Перед самым отъездом Фуата Мансуровича Мукаш принес печальную весть о Мустафе–ага. Мать доила корову, а Фуат, рано проснувшийся, вызвался выгнать ее в стадо, хотел в последние дни хоть чем-то помочь.
— Умер отец, умер Мустафа–ага,— сказал неожиданно объявившийся во дворе Мукаш. Осунулся, почернел, неся из двора во двор печальную весть, этот красавец, весельчак и первый джигит.
Мать пошла будить отчима, а когда Фуат Мансурович вернулся, уведя Зорьку на выгон, Исмагиль–абы правил во дворе лопаты, штыковую и грабарку, тут же рядом на земле лежал лом. Пойти копать могилу Мустафе–ага вызвался и Фуат Мансурович.
— Иди, иди, сынок,— сказала Минсафа–апа и тут же вынесла из дома рублей двадцать денег, трешками и рублями.— Иди, посмотришь на последних наших стариков, ты должен их помнить. Отца твоего ровесники они. Когда еще приедешь сюда… Попрощайся с аксакалами… А деньги, деньги раздай, когда они молиться будут, обычай такой, пусть помолятся за Мустафу–агая, мир праху его, добрый человек, хороший сосед был…

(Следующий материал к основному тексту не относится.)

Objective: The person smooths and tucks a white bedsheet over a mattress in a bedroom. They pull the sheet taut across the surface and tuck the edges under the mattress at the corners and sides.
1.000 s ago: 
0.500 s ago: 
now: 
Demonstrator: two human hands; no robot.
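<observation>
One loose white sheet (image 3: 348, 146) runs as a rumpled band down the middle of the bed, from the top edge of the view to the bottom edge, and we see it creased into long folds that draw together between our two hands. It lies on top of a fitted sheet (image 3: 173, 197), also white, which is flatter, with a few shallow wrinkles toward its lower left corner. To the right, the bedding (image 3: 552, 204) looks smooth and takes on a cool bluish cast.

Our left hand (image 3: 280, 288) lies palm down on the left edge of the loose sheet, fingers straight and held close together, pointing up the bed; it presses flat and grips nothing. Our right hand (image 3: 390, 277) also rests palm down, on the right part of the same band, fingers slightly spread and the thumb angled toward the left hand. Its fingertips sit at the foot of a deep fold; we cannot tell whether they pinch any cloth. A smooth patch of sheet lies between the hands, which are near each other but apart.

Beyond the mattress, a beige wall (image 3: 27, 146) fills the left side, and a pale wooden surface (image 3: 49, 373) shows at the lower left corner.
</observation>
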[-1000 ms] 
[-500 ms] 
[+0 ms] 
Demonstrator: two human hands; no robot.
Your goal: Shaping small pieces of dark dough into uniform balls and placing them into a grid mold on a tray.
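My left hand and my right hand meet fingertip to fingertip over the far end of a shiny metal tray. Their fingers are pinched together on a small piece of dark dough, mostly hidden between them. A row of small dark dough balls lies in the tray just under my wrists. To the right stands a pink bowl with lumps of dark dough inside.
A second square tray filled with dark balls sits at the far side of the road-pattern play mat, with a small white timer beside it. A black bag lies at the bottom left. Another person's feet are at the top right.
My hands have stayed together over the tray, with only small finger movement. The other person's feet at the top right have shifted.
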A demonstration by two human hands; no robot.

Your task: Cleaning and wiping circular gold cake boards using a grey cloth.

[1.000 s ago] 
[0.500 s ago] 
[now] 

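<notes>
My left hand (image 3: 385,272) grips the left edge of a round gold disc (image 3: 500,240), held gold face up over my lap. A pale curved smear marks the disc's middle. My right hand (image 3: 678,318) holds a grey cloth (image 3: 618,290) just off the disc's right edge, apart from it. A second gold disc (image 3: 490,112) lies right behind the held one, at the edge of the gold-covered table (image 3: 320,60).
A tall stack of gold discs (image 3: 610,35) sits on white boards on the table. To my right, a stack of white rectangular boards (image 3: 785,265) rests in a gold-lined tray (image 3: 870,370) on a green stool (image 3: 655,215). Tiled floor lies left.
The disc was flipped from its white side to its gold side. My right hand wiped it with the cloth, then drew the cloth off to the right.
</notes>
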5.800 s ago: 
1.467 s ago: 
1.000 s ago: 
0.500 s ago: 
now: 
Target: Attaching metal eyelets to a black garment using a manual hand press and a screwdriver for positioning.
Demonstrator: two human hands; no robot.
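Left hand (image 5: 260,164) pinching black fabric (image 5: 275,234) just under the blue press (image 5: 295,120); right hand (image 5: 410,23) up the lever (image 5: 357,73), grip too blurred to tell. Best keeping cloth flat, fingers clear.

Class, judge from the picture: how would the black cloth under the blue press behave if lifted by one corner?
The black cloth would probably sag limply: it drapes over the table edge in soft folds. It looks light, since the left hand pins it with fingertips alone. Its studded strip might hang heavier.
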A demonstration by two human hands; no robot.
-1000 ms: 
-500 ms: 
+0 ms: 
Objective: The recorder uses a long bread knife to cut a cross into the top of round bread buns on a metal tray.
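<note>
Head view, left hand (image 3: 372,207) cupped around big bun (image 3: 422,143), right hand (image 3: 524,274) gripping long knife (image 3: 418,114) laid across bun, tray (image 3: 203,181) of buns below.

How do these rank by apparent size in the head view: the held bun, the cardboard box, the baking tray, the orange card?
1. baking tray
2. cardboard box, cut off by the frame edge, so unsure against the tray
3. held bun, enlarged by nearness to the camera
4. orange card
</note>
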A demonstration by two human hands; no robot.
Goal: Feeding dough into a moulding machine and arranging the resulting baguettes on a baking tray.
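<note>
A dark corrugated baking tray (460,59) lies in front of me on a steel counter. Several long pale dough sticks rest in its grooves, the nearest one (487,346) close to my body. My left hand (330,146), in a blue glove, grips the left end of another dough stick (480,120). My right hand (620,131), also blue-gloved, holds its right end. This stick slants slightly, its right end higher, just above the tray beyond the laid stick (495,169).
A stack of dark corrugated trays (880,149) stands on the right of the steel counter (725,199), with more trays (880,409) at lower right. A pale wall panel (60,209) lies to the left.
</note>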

Из переулков, улиц тянулись люди с лопатами к заовражному кладбищу. Кто-то из седобородых уже определил последнее место Мустафы–ага на земле, и теперь, прежде чем начать рыть могилу, поджидали стариков, совершавших утренний намаз. Да ждали еще муллу, бывшего шофера, пенсионера Зияутдина–бабая. Как бы ни жил, кем бы ни был человек, хоронить его надо тихо, покойно, без суеты, а медь, оркестры, речи менее всего подходят к такому случаю, единодушно считали аксакалы Мартука.
Вряд ли истово верили в бога собравшиеся здесь старики, вчерашние поденщики, разнорабочие, гуртоправы, месяцами перегонявшие стада на далекие мясокомбинаты Семипалатинска. Да и «мулла» Зияутдин едва ли знал более одной–двух молитв, которые, наверное, вызубрил, когда общество возложило на него, единственного грамотного старика, столь важную миссию.